# Work to be completed
When you reach the line in the listing below that contains "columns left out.", begin returning lines exactly as written, and stop after the line that contains "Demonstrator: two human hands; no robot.". Return no other lines.

# Data below
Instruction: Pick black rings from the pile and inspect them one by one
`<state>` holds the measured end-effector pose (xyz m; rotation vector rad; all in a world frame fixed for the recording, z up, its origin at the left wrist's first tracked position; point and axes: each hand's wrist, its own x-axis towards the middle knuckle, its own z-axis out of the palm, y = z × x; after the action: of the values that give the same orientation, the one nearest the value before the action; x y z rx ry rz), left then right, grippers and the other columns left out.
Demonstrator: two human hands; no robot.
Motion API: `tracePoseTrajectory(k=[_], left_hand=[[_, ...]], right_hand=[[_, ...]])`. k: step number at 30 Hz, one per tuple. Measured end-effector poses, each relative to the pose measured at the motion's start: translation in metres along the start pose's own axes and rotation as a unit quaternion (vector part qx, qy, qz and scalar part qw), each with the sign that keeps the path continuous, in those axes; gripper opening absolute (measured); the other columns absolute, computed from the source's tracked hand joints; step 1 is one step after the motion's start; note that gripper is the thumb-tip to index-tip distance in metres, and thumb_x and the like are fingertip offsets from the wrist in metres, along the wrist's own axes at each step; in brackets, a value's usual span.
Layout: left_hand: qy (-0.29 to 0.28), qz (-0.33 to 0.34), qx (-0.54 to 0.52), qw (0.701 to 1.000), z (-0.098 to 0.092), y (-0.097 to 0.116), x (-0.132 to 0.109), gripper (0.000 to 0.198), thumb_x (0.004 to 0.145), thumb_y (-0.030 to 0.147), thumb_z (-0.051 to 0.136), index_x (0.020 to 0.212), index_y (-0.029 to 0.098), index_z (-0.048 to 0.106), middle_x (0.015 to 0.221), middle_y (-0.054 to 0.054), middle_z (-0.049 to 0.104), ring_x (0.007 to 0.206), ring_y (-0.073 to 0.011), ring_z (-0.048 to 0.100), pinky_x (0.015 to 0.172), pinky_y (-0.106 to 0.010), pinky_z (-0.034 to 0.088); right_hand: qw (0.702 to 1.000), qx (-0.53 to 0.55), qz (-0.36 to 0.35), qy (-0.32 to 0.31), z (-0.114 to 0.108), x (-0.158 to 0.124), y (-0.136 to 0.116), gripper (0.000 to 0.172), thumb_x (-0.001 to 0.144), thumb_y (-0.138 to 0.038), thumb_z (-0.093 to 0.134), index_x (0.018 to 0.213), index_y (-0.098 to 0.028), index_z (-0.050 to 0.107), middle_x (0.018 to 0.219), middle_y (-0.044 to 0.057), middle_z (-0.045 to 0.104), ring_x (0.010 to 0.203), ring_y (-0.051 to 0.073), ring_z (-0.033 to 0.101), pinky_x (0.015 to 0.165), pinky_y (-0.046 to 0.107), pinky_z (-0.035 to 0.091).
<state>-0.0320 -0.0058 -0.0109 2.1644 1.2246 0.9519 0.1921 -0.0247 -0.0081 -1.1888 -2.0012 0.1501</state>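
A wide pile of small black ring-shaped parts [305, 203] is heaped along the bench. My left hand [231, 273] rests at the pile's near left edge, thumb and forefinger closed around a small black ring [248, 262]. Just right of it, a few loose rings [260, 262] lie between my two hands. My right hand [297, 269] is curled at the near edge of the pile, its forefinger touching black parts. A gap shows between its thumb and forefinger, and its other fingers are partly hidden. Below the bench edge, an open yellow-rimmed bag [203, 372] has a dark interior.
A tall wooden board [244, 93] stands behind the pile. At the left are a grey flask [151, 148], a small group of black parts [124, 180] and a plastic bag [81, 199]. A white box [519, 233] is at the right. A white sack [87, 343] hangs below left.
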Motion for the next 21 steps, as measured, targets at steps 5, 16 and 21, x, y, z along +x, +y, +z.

# Response to this task
`<state>` holds the measured end-effector pose (xyz m; rotation vector rad; all in a world frame fixed for the recording, z up, its origin at the left wrist's first tracked position; point and axes: each hand's wrist, its own x-axis towards the middle knuckle, its own z-axis out of the palm, y = z × x; after the action: of the values that give the same orientation, the one nearest the value before the action; x y z rx ry rz), left then right, grippers and the other columns left out.
Demonstrator: two human hands; no robot.

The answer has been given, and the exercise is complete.